Виталина. Конечно, уж не такая!.. Ты должна бы давно забыть свое рождение... Когда отец позволил тебе принять христианскую веру, он отступился от тебя, он обязался не признавать тебя своей дочерью. Все родственные связи твои были тогда ж разрушены; воспитание, общество, религия положили еще большую преграду между им и тобою.
Гориславская. Он отступился, но я должна ли была, могла ли это сделать?.. Когда вы приняли меня к себе в дом, мне было уже двенадцать лет, кровные связи уж глубоко пустили корни в моем сердце; я знала своего отца, испытала его ласки, его любовь, я сама привыкла любить его.
Виталина. Я думала, что моя любовь заменила тебе всех, кого ты могла любить прежде, что я для тебя— и мать, и семейство твое, и весь твой мир, пока... пока не придет человек, для кого и сам Господь велит оставить отца и мать. Ты видела, что я для тебя не щадила ни забот, ни спокойствия, что для тебя расточила сердце свое...

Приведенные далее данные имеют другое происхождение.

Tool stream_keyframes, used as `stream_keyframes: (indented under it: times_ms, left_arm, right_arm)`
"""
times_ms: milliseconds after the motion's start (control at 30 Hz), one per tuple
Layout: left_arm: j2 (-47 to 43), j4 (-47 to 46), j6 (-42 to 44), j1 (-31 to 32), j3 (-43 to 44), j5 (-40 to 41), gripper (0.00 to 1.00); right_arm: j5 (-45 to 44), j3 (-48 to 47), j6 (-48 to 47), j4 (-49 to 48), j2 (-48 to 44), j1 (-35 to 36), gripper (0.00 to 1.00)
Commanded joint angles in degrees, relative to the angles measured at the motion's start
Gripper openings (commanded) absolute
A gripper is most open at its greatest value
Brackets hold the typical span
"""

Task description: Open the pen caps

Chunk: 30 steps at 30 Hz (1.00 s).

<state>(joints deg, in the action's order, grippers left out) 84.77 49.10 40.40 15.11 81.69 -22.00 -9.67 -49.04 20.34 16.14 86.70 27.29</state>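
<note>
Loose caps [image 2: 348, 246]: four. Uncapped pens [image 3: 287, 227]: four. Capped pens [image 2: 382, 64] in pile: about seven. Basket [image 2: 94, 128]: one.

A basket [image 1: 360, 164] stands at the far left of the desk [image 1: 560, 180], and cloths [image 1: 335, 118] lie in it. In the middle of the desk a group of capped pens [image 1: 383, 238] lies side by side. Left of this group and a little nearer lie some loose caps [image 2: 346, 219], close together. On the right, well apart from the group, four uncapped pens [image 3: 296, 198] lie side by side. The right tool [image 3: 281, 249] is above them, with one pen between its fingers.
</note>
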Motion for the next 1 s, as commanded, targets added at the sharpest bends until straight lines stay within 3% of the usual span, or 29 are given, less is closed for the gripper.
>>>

Гориславская. Родная, бесценная моя!
Виталина. Говорю это не в упрек тебе; все это делала я не из расчетов, не из тщеславия, а так, просто, не знаю почему, может быть и потому, что имела потребность любить кого-либо, и — полюбила тебя, как дочь свою, как никого не любила в мире, кроме мужа. А теперь?.. Нет, нет, и теперь не верю, чтоб ты могла мне предпочесть его... твоего бывшего отца! Если бы ты это сказала...
Гориславская. Друг мой, моя вторая мать, если б я сказала, я солгала бы пред тобою и пред Богом. Не могу не любить отца — это выше меня самой, ты это знаешь, ты это сама позволила; но если б нужна была жертва кровная для одного из вас, на выбор между вами, уж, конечно, не ему принесла бы ее.